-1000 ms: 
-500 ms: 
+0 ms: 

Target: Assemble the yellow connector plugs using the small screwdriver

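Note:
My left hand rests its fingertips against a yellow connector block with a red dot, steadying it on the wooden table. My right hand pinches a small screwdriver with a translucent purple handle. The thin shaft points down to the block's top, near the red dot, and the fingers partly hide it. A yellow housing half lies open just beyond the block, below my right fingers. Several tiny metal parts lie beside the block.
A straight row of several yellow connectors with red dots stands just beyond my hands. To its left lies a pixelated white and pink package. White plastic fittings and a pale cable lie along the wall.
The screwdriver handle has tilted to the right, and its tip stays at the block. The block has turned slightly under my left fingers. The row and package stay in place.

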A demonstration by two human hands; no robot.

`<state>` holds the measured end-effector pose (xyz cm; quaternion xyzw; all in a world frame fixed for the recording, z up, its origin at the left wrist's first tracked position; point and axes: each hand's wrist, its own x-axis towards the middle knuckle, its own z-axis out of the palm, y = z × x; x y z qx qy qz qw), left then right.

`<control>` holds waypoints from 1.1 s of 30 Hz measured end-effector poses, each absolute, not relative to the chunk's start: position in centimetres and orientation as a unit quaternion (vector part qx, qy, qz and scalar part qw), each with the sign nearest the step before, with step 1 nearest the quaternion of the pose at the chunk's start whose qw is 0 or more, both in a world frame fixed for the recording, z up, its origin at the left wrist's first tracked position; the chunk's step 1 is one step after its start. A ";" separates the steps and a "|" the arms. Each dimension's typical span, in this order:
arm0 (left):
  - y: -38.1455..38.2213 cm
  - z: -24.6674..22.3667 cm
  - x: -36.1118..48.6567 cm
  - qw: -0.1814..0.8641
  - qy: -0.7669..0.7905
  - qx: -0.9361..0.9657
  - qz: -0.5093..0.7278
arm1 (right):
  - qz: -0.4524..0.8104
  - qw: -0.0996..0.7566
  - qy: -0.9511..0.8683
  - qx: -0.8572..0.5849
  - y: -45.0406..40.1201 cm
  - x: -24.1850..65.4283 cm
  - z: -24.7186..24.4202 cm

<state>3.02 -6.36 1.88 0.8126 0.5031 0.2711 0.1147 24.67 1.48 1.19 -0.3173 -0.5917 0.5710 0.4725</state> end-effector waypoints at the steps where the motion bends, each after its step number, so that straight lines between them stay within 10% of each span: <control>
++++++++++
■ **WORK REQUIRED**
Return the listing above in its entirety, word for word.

■ **ANSWER BOX**
-1000 ms: 
-500 ms: 
+0 ms: 

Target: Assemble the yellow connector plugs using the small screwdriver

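Note:
My left hand rests its fingertips against a yellow connector block with a red dot, steadying it on the wooden table. My right hand pinches a small screwdriver with a translucent purple handle. The thin shaft points down to the block's top, near the red dot, and the fingers partly hide it. A yellow housing half lies open just beyond the block, below my right fingers. Several tiny metal parts lie beside the block.
A straight row of several yellow connectors with red dots stands just beyond my hands. To its left lies a pixelated white and pink package. White plastic fittings and a pale cable lie along the wall.
The screwdriver handle has tilted to the right, and its tip stays at the block. The block has turned slightly under my left fingers. The row and package stay in place.
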
A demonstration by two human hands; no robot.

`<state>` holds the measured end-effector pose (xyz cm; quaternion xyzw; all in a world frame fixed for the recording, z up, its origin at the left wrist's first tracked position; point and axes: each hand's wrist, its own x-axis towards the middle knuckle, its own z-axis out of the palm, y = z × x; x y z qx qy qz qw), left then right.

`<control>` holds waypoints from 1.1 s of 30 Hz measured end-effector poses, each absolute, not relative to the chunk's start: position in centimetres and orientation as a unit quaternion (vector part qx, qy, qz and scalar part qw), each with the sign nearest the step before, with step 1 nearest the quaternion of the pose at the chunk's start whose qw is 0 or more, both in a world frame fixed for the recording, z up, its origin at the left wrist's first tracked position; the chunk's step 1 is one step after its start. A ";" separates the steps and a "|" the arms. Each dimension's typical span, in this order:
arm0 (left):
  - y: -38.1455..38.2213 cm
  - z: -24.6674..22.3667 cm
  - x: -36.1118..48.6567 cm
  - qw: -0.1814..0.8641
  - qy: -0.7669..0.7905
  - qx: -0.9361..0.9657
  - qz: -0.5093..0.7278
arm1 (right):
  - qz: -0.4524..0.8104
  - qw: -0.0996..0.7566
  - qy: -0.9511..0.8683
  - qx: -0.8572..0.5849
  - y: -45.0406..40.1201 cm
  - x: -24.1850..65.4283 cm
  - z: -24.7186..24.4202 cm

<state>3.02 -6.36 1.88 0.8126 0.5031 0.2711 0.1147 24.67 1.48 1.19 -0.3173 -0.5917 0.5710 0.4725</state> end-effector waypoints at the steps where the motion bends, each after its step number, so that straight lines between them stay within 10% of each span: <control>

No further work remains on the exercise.